### Task item
Please output the data exactly, minus pictures.

### Available data

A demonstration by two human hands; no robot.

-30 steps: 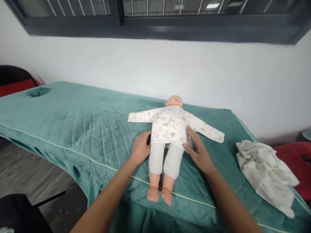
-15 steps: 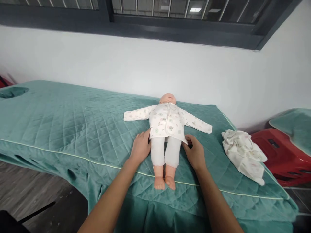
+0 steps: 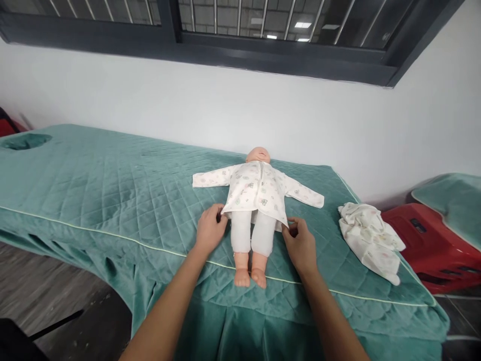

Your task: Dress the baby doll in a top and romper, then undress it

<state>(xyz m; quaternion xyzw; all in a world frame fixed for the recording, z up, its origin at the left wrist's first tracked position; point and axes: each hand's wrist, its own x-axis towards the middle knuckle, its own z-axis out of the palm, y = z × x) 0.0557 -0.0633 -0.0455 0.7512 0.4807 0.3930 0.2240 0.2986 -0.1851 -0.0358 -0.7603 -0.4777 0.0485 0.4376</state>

### Worked solution
A demonstration by two human hands; no robot.

-30 steps: 
-15 steps: 
+0 steps: 

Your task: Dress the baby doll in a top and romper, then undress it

<state>(xyz m; quaternion xyzw; all in a world frame fixed for the recording, z up, its origin at the left wrist's first tracked position; point and axes: each hand's wrist, its own x-axis towards the middle knuckle, its own z-axis out of the palm, y = z × x) 0.0557 -0.0633 -0.0455 0.7512 0.4807 0.3930 0.2240 0.2986 -0.1851 -0.0358 -0.7603 -0.4777 0.0485 0.4376</state>

No more output is required for this exercise.